Since the field strength is nonzero only on an s-dimensional submanifold, the metric $g$ is naturally separated into two parts, of block-diagonal form
$$g_{\mu \nu}=\begin{bmatrix}
    g_{ m n}(x^p) & 0 \\
    0 & g_{\bar{m} \bar{n}}(x^{\bar{p}})
\end{bmatrix}$$
with $m$, $n$, and $p$ extending over the same s dimensions as the field strength $F$, and $\bar{m}$, $\bar{n}$, and $\bar{p}$ covering the remaining d-s dimensions. Having separated our d dimensional space into the product of two subspaces, Einstein's field equations allow us to solve for the curvature of these two sub-manifolds, and we find
$$\begin{align}
R_{d-s} &= \frac{(s-1)(d-s)}{(d-2)}\lambda, ~ ~ R_{s}=-\frac{s(d-s-1)}{(d-2)}\lambda \\
\lambda &= 8 \pi G \sgn(g_s) f^2
\end{align}$$
We find that the Ricci curvatures of the s- and (d-s)-dimensional sub-manifolds are necessarily opposite in sign. One must have positive curvature, and the other must have negative curvature, and so one of these manifolds must be compact. Consequently, at scales significantly larger than that of the compact manifold, the universe appears to have either s or (d-s) dimensions, as opposed to the underlying d.

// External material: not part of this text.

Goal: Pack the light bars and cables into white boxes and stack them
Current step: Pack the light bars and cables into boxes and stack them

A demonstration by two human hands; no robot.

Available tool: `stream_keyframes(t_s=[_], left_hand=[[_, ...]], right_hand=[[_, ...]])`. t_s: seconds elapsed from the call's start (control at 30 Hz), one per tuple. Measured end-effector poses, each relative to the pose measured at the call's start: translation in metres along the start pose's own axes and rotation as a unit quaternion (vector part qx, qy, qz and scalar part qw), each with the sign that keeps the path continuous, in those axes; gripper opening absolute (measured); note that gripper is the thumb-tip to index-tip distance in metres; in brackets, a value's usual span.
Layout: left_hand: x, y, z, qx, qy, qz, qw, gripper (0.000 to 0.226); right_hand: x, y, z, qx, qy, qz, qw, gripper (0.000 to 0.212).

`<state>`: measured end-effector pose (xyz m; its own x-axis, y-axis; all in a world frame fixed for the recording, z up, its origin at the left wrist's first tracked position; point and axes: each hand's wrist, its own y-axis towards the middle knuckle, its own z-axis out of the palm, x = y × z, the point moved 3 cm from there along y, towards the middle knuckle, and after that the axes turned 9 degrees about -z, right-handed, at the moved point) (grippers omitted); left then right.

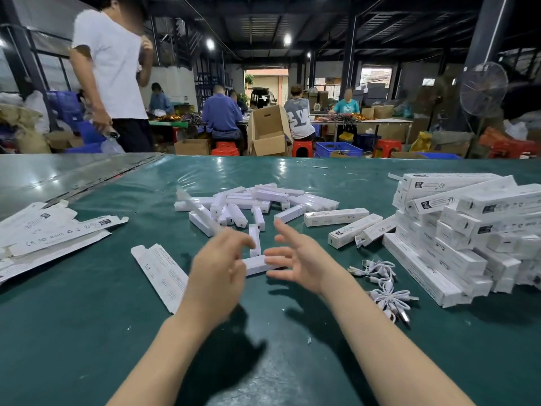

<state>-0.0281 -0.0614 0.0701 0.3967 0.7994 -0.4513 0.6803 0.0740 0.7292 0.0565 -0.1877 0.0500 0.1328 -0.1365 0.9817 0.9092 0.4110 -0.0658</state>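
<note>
left hand (218, 265): hovering over the middle of the table, fingers loose and spread, gripping nothing; motion-blurred
right hand (295, 259): hovering just beside the left one, fingers splayed straight, holding nothing; its fingertips are sitting at the end of the light bar, can't tell if touching
light bar (254, 265): lying flat on the table between the two hands, left end hiding behind the left hand
second bar (254, 240): lying just behind it, pointing toward the far edge
bar pile (251, 200): loose heap of white bars lying mid-table, toward the far edge
cables (386, 291): white coiled bundles lying right of the right forearm, just in front of the box stack
box stack (468, 230): closed white boxes sitting in several untidy layers at the right edge
loose boxes (336, 217): closed ones lying between bar pile and box stack
flat box (162, 276): unfolded, lying just left of the left wrist
flat box heap (44, 232): unfolded blanks lying at the left edge
table (87, 332): wearing a green cover
bystander (111, 68): standing beyond the far-left corner, white shirt
</note>
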Motion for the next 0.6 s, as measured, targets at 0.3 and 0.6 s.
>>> stream_keyframes(t_s=[0.3,0.6], left_hand=[[-0.035,-0.010,0.023,0.196,-0.001,0.147,0.970,0.029],[0.000,-0.007,0.016,0.061,-0.098,-0.068,0.991,0.025]], right_hand=[[-0.007,0.000,-0.004,0.077,0.059,0.000,0.995,0.036],[-0.001,0.006,-0.020,-0.007,0.234,-0.061,0.970,0.008]])
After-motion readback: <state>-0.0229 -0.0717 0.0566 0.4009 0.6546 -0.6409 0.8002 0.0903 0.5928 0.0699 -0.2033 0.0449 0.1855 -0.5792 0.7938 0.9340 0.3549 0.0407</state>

As an important example of this, eleven dimensional supergravity contains a 3-form antisymmetric tensor with a 4-form field strength, and consequently prefers to compactify 7 or 4 of its space-like dimensions, so the large-scale spacetime must be either 4 or 7 dimensional, the former of which is attractive from a phenomenological perspective

==Perspective from string theory==
Some important examples of Freund–Rubin compactification come from looking at the behavior of branes in string theory. Similar to the way that coupling to the electromagnetic field stabilizes electrically charged particles, the presence of antisymmetric tensor fields of various rank in a string theory stabilizes branes of various dimensions. In turn, the geometry of the spacetime near stacks of branes becomes warped in such a way that Freund–Rubin compactification is realized. In Type IIB string theory, which requires ten spacetime dimensions, there is a five-form field strength $F_5$ that allows for three dimensional D-branes, and the near horizon geometry of a stack of D3-branes is five-dimensional anti-de Sitter space times a five-dimensional sphere, $AdS_5 \times S^5$, which is compact in five dimensions. This geometry is an important part of the AdS/CFT correspondence.

Similarly, M-theory and its low energy limit of eleven dimensional supergravity contain a 4-form field strength, that stabilizes M2 and M5 branes. The near horizon geometry of stacks of these branes are $AdS_4 \times S^7$ and $AdS_7 \times S^4$, respectively.